WHAT NEEDS TO BE DONE>
Reproduce each line of the data exactly as it is.

····················

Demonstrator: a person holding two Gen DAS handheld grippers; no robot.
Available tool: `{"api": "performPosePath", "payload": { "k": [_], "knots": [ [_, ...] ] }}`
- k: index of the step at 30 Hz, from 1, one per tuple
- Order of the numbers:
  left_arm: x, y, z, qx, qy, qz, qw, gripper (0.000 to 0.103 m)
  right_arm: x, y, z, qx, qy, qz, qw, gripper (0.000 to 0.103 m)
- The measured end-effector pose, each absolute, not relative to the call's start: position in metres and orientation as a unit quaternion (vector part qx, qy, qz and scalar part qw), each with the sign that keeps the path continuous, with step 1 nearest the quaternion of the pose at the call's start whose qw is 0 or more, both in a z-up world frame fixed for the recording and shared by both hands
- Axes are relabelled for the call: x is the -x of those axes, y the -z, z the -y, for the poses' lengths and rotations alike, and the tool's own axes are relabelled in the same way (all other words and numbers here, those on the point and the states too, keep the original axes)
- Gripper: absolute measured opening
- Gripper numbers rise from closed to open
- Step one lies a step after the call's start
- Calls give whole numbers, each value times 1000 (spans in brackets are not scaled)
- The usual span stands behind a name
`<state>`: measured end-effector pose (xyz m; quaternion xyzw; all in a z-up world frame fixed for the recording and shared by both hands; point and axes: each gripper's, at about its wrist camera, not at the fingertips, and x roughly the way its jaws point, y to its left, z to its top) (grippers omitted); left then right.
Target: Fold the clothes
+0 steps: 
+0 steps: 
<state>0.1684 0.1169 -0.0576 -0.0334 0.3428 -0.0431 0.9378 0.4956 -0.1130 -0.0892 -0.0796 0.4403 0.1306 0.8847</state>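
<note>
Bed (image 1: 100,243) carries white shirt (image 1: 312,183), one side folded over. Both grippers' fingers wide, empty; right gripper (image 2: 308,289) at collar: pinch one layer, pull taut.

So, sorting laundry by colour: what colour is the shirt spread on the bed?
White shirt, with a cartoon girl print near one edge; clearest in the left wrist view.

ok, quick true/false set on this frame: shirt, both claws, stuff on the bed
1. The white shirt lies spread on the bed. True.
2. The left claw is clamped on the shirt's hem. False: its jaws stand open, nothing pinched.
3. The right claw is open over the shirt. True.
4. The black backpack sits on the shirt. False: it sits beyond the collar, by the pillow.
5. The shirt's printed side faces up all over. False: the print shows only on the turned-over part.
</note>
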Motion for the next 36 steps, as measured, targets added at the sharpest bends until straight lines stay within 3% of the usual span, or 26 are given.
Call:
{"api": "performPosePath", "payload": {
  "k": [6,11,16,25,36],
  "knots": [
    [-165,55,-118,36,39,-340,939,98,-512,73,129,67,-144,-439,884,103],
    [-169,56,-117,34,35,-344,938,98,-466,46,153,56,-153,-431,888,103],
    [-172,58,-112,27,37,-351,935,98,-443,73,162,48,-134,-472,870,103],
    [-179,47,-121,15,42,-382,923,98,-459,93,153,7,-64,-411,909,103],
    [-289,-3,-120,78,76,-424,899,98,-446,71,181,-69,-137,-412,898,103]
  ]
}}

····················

WRITTEN RESPONSE>
Demonstrator: a person holding two Gen DAS handheld grippers; no robot.
Available tool: `{"api": "performPosePath", "payload": { "k": [_], "knots": [ [_, ...] ] }}`
- k: index of the step at 30 Hz, from 1, one per tuple
- Order of the numbers:
  left_arm: x, y, z, qx, qy, qz, qw, gripper (0.000 to 0.103 m)
  right_arm: x, y, z, qx, qy, qz, qw, gripper (0.000 to 0.103 m)
- The measured end-effector pose, each absolute, not relative to the call's start: position in metres and orientation as a unit quaternion (vector part qx, qy, qz and scalar part qw), each with the sign that keeps the path continuous, with step 1 nearest the quaternion of the pose at the call's start whose qw is 0 or more, both in a z-up world frame fixed for the recording and shared by both hands
- Axes are relabelled for the call: x is the -x of those axes, y the -z, z the -y, for the poses' lengths and rotations alike, and the tool's own axes are relabelled in the same way (all other words and numbers here, those on the point and the states too, keep the original axes)
- Gripper: absolute measured opening
- Gripper numbers rise from closed to open
- Step one lies a step after the call's start
- Calls give whole numbers, each value times 1000 (spans in brackets are not scaled)
- The usual span stands behind a name
`<state>`: measured end-effector pose (xyz m; quaternion xyzw; all in a z-up world frame fixed for the recording and shared by both hands; point and axes: each gripper's, at about its wrist camera, not at the fingertips, and x roughly the way its jaws point, y to its left, z to its top) (grippers omitted); left then right.
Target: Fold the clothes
+0 steps: 
+0 steps: 
<state>0.1684 0.1169 -0.0576 -0.0334 0.3428 -0.0431 0.9378 0.4956 -0.1130 -0.0892 -0.0796 0.4403 0.1306 0.8847</state>
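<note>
Bed (image 1: 100,243) carries white shirt (image 1: 312,183), one side folded over. Both grippers' fingers wide, empty; right gripper (image 2: 308,289) at collar: pinch one layer, pull taut.

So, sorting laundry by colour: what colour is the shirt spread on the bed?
White shirt, with a cartoon girl print near one edge; clearest in the left wrist view.

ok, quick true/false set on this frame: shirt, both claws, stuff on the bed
1. The white shirt lies spread on the bed. True.
2. The left claw is clamped on the shirt's hem. False: its jaws stand open, nothing pinched.
3. The right claw is open over the shirt. True.
4. The black backpack sits on the shirt. False: it sits beyond the collar, by the pillow.
5. The shirt's printed side faces up all over. False: the print shows only on the turned-over part.
</note>
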Motion for the next 36 steps, as measured, targets added at the sharpest bends until straight lines stay within 3% of the usual span, or 26 are given.
Call:
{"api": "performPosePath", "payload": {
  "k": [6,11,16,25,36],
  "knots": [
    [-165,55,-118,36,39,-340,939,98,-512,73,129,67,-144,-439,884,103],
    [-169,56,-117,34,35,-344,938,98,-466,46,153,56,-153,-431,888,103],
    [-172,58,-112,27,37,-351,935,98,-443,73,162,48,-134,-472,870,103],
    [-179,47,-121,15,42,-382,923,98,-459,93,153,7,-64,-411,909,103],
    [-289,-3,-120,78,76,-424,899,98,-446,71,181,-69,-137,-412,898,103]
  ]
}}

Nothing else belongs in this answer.